Na, if LeBron gets caught with rape, murder, molesting and stuff, then he'll leave Cleveland.


----------



## futuristxen (Jun 26, 2003)

hendrix2430 said:


> The only way he gets traded is if he gets caught ****ing Dan Gilbert's wife, with a crack pipe in one hand and a betting card in the other.

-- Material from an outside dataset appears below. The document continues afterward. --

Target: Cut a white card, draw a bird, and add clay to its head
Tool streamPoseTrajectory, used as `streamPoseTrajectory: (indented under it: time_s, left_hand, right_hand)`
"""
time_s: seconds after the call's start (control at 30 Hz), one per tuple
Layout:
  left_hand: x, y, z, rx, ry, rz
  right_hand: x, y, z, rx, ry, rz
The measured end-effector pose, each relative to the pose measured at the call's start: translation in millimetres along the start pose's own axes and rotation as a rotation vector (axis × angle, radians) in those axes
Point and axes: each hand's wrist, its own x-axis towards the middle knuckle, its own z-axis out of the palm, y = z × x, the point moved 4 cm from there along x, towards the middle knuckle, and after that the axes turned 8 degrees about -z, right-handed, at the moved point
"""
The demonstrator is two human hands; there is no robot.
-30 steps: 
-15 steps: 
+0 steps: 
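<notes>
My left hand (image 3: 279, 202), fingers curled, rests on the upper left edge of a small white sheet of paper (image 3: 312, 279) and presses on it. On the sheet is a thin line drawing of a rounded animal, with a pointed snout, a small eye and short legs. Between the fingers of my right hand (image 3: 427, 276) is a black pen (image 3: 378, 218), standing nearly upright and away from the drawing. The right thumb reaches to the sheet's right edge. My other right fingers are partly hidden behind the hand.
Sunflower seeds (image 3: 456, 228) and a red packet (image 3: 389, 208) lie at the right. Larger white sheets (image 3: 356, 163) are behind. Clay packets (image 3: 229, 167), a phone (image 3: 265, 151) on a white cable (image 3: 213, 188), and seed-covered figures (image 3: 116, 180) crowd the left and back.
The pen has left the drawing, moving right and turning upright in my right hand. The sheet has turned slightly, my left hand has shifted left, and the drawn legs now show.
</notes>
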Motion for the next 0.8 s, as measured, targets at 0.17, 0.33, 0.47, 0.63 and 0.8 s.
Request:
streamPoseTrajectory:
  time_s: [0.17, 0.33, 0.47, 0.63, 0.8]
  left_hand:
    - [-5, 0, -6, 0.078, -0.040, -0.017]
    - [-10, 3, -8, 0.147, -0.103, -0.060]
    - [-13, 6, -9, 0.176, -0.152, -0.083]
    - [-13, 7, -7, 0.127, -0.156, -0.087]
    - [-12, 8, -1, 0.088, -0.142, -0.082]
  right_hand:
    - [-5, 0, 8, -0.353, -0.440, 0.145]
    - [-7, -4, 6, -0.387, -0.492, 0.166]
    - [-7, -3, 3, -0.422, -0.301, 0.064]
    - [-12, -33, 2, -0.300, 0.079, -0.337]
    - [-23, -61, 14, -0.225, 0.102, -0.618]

Haha Gilbert would be like "uh...sorrry to bother you Lebron...can I freshen your drink?"


----------



## remy23 (Aug 15, 2002)

*LeBron is Cleveland, so that's pretty much out of the question.*



jedvc15 said:


> Is there Any Possibilities Of *Trading * *LeBron*?


No.


----------



## hendrix2430 (Mar 21, 2005)

futuristxen said:


> Haha Gilbert would be like "uh...sorrry to bother you Lebron...can I freshen your drink?"


 :rofl:


----------



## hendrix2430 (Mar 21, 2005)

BTW, not to be a homer or anything, but Lebron is probably the most "ountouchable" superstar in allof sports.


----------



## Benedict_Boozer (Jul 16, 2004)

If Lebron was traded, there would literally be a riot in Cleveland.


----------



## Mr. Hobbes (Jul 1, 2005)

If Brian Scalarbrine was available. I doubt Jersey would do it though.


----------



## The OUTLAW (Jun 13, 2002)

4BiddenKnight said:


> Na, if LeBron gets caught with rape, murder, molesting and stuff, then he'll leave Cleveland.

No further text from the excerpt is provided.